Like any good improviser, Moten is in continual dialogue with a tradition that he has at once inherited and chosen to revisit and revise. He acknowledges in “sweet nancy wilson saved frank ramsey” that “Even our arrangements move in relation // to the troubled pleasures of the first instance, / that can be sung (through the singer, // through words or their turning).” This heritage, the “black radical tradition” that he has treated at length in his book In the Break (2004) and elsewhere, runs a broad gamut of expression and protest. But the deep grammar of its politics and its recommended way of being in the world—social, oppositional, resilient, and profoundly aware of the past—is epitomized in African-American music, which is ever a fresh source of renewal.
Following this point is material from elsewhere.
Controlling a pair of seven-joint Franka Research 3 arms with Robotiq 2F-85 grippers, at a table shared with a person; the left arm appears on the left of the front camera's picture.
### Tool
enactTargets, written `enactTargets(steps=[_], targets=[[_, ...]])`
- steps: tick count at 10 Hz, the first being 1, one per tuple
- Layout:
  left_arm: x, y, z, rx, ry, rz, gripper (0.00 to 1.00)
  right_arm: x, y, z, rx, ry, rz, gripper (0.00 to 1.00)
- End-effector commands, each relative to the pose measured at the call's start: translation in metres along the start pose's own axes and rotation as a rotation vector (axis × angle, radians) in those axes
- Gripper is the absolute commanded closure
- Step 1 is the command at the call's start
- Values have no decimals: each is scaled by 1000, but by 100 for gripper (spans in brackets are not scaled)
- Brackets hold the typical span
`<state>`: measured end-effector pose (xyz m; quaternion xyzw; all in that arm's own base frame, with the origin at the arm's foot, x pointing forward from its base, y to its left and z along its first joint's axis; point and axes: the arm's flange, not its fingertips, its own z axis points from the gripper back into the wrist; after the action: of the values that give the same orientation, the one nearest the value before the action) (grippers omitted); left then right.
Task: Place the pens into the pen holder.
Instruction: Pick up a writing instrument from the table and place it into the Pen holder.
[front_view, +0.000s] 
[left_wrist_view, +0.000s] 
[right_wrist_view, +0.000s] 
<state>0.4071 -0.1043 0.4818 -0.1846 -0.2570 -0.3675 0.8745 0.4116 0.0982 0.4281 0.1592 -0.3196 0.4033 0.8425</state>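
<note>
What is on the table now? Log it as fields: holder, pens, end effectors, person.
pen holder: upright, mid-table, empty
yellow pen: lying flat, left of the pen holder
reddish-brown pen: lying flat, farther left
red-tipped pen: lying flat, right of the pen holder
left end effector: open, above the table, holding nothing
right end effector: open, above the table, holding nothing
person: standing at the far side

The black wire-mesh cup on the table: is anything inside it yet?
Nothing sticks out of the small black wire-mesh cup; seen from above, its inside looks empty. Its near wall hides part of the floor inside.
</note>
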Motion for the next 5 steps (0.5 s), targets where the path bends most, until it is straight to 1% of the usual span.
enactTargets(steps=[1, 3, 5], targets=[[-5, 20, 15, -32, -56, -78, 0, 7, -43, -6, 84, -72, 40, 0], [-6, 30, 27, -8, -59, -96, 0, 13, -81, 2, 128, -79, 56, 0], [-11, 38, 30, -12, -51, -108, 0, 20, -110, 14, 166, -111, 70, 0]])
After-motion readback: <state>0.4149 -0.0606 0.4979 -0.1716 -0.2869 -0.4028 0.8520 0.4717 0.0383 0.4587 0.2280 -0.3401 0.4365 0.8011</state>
This tradition, in other words, is not simply a subject or discrete theme for Moten, even if he pays homage to specific musicians and makes frequent shout-outs to jazz giants like Cecil Taylor and Miles Davis. Music surges through his writing as a force that can never really be isolated or contained. In the section “Your body is a mixing board” of “hand up to your ear,” Moten describes how attunement to music, or at least to sound, can lead to a happy confusion of the senses, of one listener with another, and of the reception of sound with the making of “soundworks”:
Come take a listening walk and admire your hand twisting. The listening is in watching how you move to
touch in sounding, brushing up against your friend, to see how his position sounds to make the music we are making by moving the people moving around. Make soundworks out of rustling to notice the material that
comes up on us, that we come upon, do something with. Do something with the sound like it’s your friend,
like you met her at the quadrophenic playground.
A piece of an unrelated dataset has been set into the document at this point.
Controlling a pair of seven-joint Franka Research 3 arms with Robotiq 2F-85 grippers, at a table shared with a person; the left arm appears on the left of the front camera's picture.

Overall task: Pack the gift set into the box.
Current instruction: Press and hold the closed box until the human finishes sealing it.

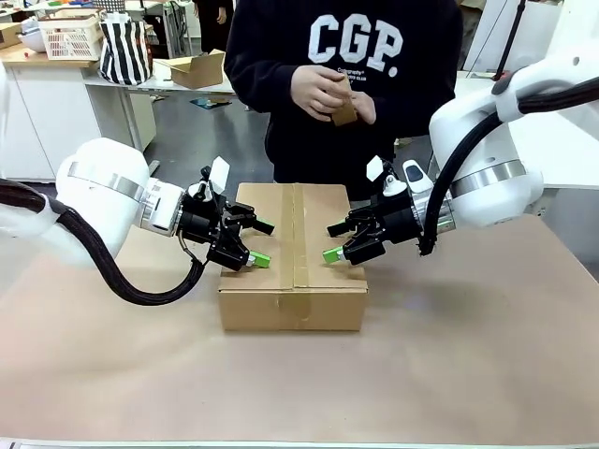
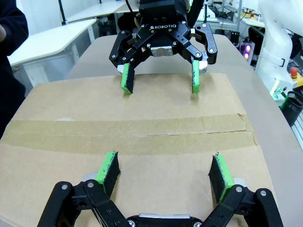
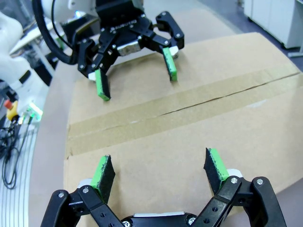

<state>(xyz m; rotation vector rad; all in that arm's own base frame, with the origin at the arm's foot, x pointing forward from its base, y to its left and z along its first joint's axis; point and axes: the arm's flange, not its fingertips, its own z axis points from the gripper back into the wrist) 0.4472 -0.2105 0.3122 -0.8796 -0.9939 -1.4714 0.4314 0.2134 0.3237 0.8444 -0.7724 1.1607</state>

The repeated imperatives here are exhortative but hardly prescriptive or dogmatic; instead, they offer an invitation to join an “erotics of art” (to adapt Susan Sontag’s famous phrase), ludic and open-ended. Get on up, as James Brown would say.
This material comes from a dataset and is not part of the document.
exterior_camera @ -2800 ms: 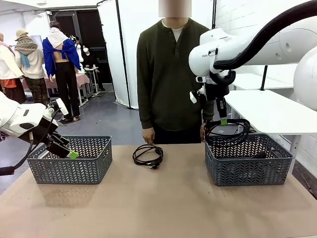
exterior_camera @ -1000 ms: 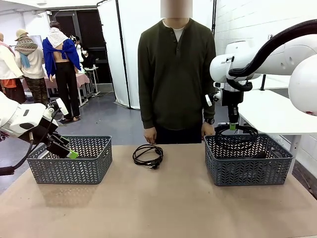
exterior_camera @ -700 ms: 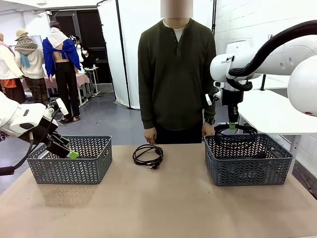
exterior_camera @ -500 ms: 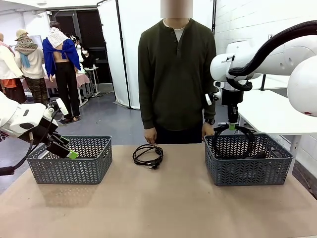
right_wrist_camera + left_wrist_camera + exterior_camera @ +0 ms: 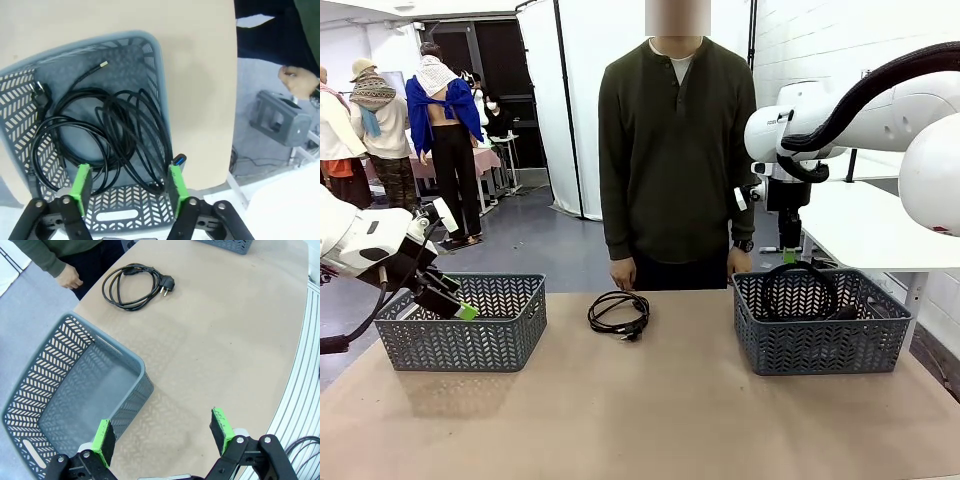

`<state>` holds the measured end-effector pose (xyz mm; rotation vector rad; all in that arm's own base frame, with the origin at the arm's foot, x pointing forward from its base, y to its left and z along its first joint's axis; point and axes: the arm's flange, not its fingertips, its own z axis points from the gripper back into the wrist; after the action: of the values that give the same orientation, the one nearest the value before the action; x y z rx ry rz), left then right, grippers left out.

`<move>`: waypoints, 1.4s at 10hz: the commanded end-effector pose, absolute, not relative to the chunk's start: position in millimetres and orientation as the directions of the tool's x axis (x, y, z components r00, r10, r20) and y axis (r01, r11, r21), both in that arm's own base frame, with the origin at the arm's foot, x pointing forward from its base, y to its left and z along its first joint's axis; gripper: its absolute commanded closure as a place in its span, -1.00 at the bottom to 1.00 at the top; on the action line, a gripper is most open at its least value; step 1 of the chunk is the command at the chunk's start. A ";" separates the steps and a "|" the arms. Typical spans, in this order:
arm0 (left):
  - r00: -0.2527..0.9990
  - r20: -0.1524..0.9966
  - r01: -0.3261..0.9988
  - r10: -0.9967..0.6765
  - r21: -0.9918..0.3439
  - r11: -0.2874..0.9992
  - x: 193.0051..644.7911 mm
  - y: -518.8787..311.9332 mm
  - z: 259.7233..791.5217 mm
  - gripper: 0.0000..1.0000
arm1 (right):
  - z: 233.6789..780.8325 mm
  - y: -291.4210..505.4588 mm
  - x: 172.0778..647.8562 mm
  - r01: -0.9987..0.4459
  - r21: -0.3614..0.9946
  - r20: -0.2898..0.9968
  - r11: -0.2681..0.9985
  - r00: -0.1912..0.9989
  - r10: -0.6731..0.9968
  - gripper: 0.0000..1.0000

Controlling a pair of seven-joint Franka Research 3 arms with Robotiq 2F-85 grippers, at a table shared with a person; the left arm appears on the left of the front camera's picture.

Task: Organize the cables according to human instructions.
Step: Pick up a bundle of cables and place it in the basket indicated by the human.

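"Right gripper (image 5: 128,175), what's its state?"

"Jaws spread wide, nothing between the green pads. I have it hanging just above the right basket (image 5: 820,345)."

"And the cables?"

"Black coils (image 5: 100,135) lie overlapping on that basket's floor, plug ends loose. They're too tangled for me to count. One more cable (image 5: 618,312) sits looped on the table (image 5: 640,420) between the two baskets, just in front of the person (image 5: 675,150)."

"Left side?"

"Left gripper (image 5: 162,432) is spread as well, gripping nothing. It's tilted low by the near rim of the left basket (image 5: 127,390), well apart from that looped cable."
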<state>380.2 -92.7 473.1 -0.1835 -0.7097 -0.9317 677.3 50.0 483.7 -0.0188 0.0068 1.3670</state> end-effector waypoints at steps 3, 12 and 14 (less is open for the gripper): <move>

We might conclude that even if we don’t always hear it, the music is always on when we’re reading Moten, always crucially in the background. Given his biography, this may have been inevitable: speaking of his mother’s immersion in radical politics while he was growing up (in “highly, intensely segregated” Las Vegas, then in Pittsburgh and Arkansas), he recalled that “there was always this massively beautiful musical soundtrack.” He has carried that sense of music’s entwining with all other spheres of life into his writing. In its extravagance—a word Moten likes—African-American music can elicit a heightened kinship with its listeners, by turns sensuous or politicized (sometimes both at once) and suffused with pleasure, joy, deep feeling, resistance. Moten aims to do likewise, using mere words, their sounds, and the visual rhythms of the black-and-white page.